To do
Transcribe all of the listing exactly.

Source data
—————

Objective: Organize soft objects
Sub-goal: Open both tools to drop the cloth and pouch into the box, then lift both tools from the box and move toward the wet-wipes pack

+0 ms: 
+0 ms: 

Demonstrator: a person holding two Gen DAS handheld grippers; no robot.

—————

Finished task
Objective: Organize soft objects
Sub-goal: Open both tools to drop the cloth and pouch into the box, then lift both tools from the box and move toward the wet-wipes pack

+0 ms: 
+0 ms: 

Demonstrator: a person holding two Gen DAS handheld grippers; no robot.

The response to the exercise has been completed.